Church’s moral power can spur climate action

FAIRFIELD—The Catholic Church must address climate change as a moral and spiritual issue because it is already having an impact on the poorest and most vulnerable people around the globe, said Jose Aguto, associate director of the Catholic Climate Change Covenant in Washington, D.C., at Red Mass Breakfast held at Fairfield University.

Members of the Jesuit community of Fairfield University joined Bishop Frank J. Caggiano in celebrating the Red Mass honoring members of the legal profession in the Egan Chapel.

“We’re in a crisis of epic proportions,” Aguto said to 100 lawyers and others who gathered for the Annual Red Mass. “The Church must bring the same strength to the environmental issue that we have brought to pro-life and immigration,” he said. “Our moral power can turn the nation’s consciousness toward climate action.”

Aguto, who has worked on climate and energy issues with Native American communities on and Catholic environmentalists, said that Laudato Si, the 2015 encyclical by Pope Francis, received a “tepid reception” by many Catholics and is a seldom discussed topic by Church leaders.

However it is a message that has galvanized Catholic youth on college campuses and has the ability to bring young people who identify as “nones” back to the Church, Aguto said, adding that the Church is facing a “crisis of legitimization” with young people.

“The issue is a source of great vitality and spirituality. Catholic youth want to work for climate change in a faith-filled way,” he told the men and women who had gathered for breakfast in the “Dogwood” Room of the student center.

Aguto, who is father of four children and a parishioner of the Basilica of St. Mary in Alexandria, Virginia, said that the two previous popes, St.
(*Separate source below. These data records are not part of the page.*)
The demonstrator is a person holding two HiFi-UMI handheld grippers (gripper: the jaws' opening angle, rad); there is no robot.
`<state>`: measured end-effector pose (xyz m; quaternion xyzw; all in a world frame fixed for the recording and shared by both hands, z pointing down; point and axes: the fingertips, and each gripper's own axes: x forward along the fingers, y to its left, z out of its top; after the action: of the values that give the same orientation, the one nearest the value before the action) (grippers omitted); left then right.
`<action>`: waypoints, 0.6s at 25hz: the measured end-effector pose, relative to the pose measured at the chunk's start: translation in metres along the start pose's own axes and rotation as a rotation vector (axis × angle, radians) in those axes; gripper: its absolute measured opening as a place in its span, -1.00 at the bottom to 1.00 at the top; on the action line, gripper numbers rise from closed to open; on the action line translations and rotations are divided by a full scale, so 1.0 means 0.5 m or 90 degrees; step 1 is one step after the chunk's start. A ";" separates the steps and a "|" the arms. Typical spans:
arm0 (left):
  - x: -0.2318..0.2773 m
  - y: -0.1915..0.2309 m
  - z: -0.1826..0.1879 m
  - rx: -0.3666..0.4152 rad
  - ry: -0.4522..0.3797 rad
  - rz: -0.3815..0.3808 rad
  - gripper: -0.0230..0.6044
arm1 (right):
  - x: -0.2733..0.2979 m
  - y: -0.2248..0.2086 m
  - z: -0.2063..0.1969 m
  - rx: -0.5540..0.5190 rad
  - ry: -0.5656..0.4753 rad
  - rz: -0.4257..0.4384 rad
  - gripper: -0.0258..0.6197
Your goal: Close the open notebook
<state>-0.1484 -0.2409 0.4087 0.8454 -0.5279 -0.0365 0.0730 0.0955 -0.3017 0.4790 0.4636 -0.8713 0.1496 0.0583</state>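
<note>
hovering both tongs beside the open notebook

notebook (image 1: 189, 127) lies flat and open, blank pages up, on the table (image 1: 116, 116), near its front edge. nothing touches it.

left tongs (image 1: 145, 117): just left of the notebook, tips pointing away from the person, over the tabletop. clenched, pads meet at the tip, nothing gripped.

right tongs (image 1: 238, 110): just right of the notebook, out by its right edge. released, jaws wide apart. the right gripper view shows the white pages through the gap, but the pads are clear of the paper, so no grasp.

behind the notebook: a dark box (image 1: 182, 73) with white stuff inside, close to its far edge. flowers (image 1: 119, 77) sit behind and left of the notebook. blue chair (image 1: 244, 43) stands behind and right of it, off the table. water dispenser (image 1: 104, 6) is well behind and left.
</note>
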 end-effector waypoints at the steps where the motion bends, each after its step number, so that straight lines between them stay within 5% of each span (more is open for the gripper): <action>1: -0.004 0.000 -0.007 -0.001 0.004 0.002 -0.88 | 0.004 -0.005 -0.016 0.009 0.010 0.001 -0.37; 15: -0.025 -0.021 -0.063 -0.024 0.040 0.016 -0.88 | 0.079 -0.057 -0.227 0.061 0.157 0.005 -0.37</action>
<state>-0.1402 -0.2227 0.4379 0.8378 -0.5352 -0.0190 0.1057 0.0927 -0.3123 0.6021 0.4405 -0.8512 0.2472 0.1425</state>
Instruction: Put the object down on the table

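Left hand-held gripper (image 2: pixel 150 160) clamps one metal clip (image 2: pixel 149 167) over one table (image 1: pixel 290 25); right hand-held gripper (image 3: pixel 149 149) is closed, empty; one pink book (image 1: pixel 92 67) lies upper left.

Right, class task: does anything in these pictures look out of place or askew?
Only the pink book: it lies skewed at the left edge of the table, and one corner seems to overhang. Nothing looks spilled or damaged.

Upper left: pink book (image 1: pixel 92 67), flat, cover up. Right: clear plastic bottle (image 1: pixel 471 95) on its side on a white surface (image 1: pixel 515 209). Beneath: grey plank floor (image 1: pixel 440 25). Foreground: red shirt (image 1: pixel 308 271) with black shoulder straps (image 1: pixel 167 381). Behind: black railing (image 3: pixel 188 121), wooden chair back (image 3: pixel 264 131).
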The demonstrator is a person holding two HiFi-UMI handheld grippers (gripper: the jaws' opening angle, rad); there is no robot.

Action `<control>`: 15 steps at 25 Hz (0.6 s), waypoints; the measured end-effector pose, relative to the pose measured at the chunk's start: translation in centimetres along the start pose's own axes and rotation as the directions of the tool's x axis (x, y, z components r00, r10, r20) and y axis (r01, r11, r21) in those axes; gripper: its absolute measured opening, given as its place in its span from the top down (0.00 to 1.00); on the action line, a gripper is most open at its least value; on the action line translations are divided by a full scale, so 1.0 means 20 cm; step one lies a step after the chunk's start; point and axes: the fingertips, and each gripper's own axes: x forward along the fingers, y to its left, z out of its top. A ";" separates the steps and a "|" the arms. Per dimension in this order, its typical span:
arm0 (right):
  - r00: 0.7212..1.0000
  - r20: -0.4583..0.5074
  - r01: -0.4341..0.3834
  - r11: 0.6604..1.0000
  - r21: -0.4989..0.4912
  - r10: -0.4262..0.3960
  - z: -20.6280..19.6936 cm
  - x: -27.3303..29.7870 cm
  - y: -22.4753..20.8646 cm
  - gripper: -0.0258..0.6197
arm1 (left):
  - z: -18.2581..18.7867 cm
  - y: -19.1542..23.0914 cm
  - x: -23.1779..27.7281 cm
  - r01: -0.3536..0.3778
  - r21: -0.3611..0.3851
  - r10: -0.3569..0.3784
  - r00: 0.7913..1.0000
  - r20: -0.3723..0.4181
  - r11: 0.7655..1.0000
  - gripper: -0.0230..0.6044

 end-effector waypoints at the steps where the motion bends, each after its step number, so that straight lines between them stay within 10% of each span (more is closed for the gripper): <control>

John Paul II and His Holiness Pope Benedict, have spoken out about our responsibility for environmental stewardship.

“It was John Paul II who coined the term ‘ecological conversation,’” Aguto said. “And his holiness Pope Benedict has consistently taught our obligation to care for creation.”

Aguto said climate change is already having a devastating effect on farmers in India who face crop failure and starvation as a result of continual droughts.

He cited recent research that found that 67 percent of all American believe climate change is occurring and 53 percent understand it to be a man-made problem as a result of burning of fossil fuels.

Yet the climate debate in the U.S. has people locked into opposing sides and the country is about to withdraw from the Parish Climate Accord, he said.

“Pope Francis has defined climate change as ‘moral and spiritual crisis’ and he has a desire for us to be in dialogue in faith. We as Catholics should be able to talk about it. We must be humble and patient.”

Aguto said when Pope Francis met with oil and gas executives, he asked a question, “What kind of world do you want to leave to your children and grandchildren?”

“The challenge is moving the national and collective conscience toward climate action and the Church can be a leader,” he said.

During the breakfast Attorney John L. Altieri, Jr. of Fairfield was presented the 2019 St. Thomas More Award by Chief Legal Officer Anne McCrory for his distinguished legal career in which he used his litigation talents to protect human rights, freedom of speech and the environment, often on a pro-bono basis.

In particular Altieri was recognized for his work as former chairman of the board of Malta House in Norwalk, a residence for homeless, pregnant and parenting single mothers. Along with his late wife, Maudie, Mr. Altieri helped to guide and develop the Malta House program and to lead the effort to move Malta House to its new location in the former convent of All Saints School in Norwalk. He is member of St. Pius X in Fairfield.

“He is being honored for what he has done to give back. He is an example of what giving back is all about. His service has been a gift to the Church and it is a gift to know him,” said Anne McCrory, chief legal officer of the Diocese of Bridgeport who presented the award along with Malta House founder Michael O’Rourke.

“No one person made the women and children served by Malta House feel the love of God like John. He is thoughtful humble, loyal, kind and unselfish,” said O’Rourke.

In accepting the award Mr. Altieri said, “I have so much to be thankful for. Maudie and I never thought of what we were able to do it as a sacrifice. For us, there we so many blessings, so much joy.”

In his homily bishop said the challenge for both civil and Church law is to be fair and just, and ‘blind to privilege.”

“So much divides us into camps, status levels and the hierarchy between haves and have-not.” All we do must harken back to equality. We are all equal in the eye of God and we are all have-nots without him.”

The bishop thanked all those in attendance and reminded them of their sacred duty to work for justice.

“You come here as legal professionals and also as people of faith. Your vocation is important and also sacred because God is the supreme lawgiver,” the bishop said. “We pray for you.”